### Work to be completed
Go through the data and copy every line in which "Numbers" appears.

### The data
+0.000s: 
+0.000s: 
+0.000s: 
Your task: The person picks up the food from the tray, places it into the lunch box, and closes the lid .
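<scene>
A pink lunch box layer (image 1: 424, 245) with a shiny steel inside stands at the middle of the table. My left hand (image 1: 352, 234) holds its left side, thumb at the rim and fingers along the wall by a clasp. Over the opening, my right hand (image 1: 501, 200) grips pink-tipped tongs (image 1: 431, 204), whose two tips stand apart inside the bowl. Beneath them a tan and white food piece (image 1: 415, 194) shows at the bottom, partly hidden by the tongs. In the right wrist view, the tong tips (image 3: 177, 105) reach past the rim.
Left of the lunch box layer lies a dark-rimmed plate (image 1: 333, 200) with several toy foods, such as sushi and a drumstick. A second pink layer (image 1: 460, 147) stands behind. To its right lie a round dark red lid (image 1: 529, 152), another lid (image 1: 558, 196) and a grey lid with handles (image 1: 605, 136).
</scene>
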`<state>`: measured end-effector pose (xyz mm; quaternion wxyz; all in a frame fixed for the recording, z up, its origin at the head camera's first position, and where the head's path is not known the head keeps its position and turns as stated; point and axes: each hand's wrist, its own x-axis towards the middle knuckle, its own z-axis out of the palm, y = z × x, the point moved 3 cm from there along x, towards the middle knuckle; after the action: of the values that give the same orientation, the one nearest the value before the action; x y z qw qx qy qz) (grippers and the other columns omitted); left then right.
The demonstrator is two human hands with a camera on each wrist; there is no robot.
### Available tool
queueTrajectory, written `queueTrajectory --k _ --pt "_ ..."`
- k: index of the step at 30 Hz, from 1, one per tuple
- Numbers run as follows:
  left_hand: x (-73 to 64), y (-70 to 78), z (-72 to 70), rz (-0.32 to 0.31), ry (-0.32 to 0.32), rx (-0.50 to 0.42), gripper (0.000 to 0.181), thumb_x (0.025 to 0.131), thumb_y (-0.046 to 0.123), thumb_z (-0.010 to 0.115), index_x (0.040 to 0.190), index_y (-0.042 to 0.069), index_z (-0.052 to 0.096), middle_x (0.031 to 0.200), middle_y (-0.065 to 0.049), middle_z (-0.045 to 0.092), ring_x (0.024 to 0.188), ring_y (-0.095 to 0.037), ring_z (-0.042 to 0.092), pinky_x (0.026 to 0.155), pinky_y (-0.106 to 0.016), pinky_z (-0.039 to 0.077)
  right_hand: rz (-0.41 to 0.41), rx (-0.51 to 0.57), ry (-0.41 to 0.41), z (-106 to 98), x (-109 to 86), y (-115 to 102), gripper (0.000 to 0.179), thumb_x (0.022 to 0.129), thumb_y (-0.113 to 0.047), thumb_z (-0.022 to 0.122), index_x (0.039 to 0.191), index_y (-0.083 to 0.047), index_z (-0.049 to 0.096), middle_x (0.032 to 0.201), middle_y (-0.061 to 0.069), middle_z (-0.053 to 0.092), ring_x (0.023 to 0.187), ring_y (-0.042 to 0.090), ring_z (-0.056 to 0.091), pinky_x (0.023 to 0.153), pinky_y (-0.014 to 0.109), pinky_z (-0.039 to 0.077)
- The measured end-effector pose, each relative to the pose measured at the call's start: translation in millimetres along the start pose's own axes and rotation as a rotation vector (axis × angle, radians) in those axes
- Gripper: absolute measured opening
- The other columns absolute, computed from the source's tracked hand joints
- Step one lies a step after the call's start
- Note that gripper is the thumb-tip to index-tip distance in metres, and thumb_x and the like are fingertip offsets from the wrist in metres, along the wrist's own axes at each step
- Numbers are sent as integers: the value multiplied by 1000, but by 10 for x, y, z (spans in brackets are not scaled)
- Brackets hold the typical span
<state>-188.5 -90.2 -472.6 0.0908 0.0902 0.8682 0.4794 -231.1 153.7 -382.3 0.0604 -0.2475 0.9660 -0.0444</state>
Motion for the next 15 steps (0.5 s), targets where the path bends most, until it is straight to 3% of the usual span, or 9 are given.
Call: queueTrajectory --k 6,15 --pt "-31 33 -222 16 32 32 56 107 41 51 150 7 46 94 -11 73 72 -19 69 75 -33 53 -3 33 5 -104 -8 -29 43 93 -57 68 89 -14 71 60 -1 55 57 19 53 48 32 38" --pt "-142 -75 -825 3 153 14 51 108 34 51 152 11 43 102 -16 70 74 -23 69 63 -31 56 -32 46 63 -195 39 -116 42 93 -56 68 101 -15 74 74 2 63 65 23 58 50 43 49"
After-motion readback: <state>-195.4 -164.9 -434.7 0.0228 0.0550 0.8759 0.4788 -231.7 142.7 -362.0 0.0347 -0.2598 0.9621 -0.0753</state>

### Output below
- Numbers run as follows:
- Numbers are sent as integers: the value multiplied by 1000, but by 10 for x, y, z (spans in brackets are not scaled)

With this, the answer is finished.